Current Alzheimer Research ( IF 1.8 ) Pub Date : 2020-05-31 , DOI: 10.2174/1567205017666201006161800 Matteo De Marco 1 , Riccardo Manca 1 , Janine Kirby 1 , Guillaume M Hautbergue 1 , Daniel J Blackburn 1 , Stephen B Wharton 1 , Annalena Venneri 1 , Alzheimer's Disease Neuroimaging Initiative
Background: Research indicates that polygenic indices of risk of Alzheimer’s disease are linked to clinical profiles.
Objective: Given the “genetic centrality” of the APOE gene, we tested whether this held true for both APOE-ε4 carriers and non-carriers.
Methods: A polygenic hazard score (PHS) was extracted from 784 non-demented participants recruited in the Alzheimer’s Disease Neuroimaging Initiative and stratified by APOE ε4 status. Datasets were split into sub-cohorts defined by clinical (unimpaired/MCI) and amyloid status (Aβ+/Aβ-). Linear models were devised in each sub-cohort and for each APOE-ε4 status to test the association between PHS and memory, executive functioning and grey-matter volumetric maps.
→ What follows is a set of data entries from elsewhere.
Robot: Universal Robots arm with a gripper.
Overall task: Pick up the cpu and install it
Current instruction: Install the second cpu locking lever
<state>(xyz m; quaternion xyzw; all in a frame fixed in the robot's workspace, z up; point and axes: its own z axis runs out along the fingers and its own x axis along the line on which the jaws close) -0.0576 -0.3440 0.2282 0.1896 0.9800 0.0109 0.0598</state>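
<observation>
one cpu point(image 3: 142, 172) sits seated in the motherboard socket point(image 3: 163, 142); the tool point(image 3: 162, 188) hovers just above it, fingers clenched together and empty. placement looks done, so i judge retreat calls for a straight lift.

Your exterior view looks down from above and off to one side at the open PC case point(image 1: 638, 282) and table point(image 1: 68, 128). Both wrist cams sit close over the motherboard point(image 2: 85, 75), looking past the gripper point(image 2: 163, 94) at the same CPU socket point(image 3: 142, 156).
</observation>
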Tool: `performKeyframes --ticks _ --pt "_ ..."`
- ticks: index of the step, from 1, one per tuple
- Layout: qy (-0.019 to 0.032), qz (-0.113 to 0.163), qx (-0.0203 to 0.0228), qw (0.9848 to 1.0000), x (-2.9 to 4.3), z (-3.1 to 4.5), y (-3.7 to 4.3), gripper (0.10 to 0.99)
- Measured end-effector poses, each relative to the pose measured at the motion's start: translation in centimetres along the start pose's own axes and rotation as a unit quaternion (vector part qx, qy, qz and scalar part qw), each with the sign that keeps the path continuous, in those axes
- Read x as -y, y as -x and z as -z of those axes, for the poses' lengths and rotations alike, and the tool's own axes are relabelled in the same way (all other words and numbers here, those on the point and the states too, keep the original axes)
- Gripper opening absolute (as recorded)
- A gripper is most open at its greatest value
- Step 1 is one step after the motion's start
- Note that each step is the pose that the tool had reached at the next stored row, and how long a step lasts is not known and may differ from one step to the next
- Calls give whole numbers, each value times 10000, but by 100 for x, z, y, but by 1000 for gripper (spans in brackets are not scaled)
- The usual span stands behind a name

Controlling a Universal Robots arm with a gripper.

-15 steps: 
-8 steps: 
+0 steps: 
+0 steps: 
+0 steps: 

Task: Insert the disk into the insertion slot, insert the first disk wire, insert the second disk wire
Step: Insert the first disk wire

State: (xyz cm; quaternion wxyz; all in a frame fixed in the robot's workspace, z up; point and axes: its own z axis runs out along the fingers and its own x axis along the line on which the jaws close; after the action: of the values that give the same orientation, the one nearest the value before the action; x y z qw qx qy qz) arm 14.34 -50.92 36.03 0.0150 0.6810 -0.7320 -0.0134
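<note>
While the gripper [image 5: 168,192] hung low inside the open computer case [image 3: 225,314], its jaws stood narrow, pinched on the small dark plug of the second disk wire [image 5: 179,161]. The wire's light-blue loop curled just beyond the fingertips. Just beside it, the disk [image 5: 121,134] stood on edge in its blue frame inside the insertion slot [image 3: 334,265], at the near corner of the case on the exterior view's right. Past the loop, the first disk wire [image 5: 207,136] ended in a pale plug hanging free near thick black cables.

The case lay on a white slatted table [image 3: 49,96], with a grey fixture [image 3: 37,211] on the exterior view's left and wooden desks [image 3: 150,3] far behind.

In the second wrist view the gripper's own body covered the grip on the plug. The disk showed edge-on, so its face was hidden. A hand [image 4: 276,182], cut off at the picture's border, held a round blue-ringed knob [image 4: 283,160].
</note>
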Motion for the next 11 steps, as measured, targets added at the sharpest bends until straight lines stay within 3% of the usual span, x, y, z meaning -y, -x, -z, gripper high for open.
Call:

Results: PHS predicted memory and executive functioning in ε4ε3 MCI patients, memory in ε3ε3 MCI patients, and memory in ε4ε3 Aβ+ participants. PHS also predicted volume in sensorimotor regions in ε3ε3 Aβ+ participants.
Conclusion: The link between polygenic hazard and neurocognitive variables varies depending on APOE-ε4 allele status. This suggests that clinical phenotypes might be influenced by complex genetic interactions.
中文翻译:
APOE基因型分层后多基因危害与阿尔茨海默病标志物之间的关联
背景:研究表明,阿尔茨海默病风险的多基因指数与临床特征相关。
目的:鉴于 APOE 基因的“遗传中心性”,我们测试了这是否适用于 APOE-ε4 携带者和非携带者。
方法:从阿尔茨海默病神经影像学计划招募的 784 名非痴呆参与者中提取多基因风险评分 (PHS),并按 APOE ε4 状态进行分层。数据集分为由临床(未受损/MCI)和淀粉样蛋白状态(Aβ+/Aβ-)定义的亚组。在每个亚组和每个 APOE-ε4 状态中设计了线性模型,以测试 PHS 与记忆、执行功能和灰质体积图之间的关联。
结果:PHS 预测了 ε4ε3 MCI 患者的记忆和执行功能、ε3ε3 MCI 患者的记忆和 ε4ε3 Aβ+ 参与者的记忆。PHS 还预测了 ε3ε3 Aβ+ 参与者的感觉运动区域的体积。
结论:多基因危害与神经认知变量之间的联系因 APOE-ε4 等位基因状态而异。这表明临床表型可能受到复杂遗传相互作用的影响。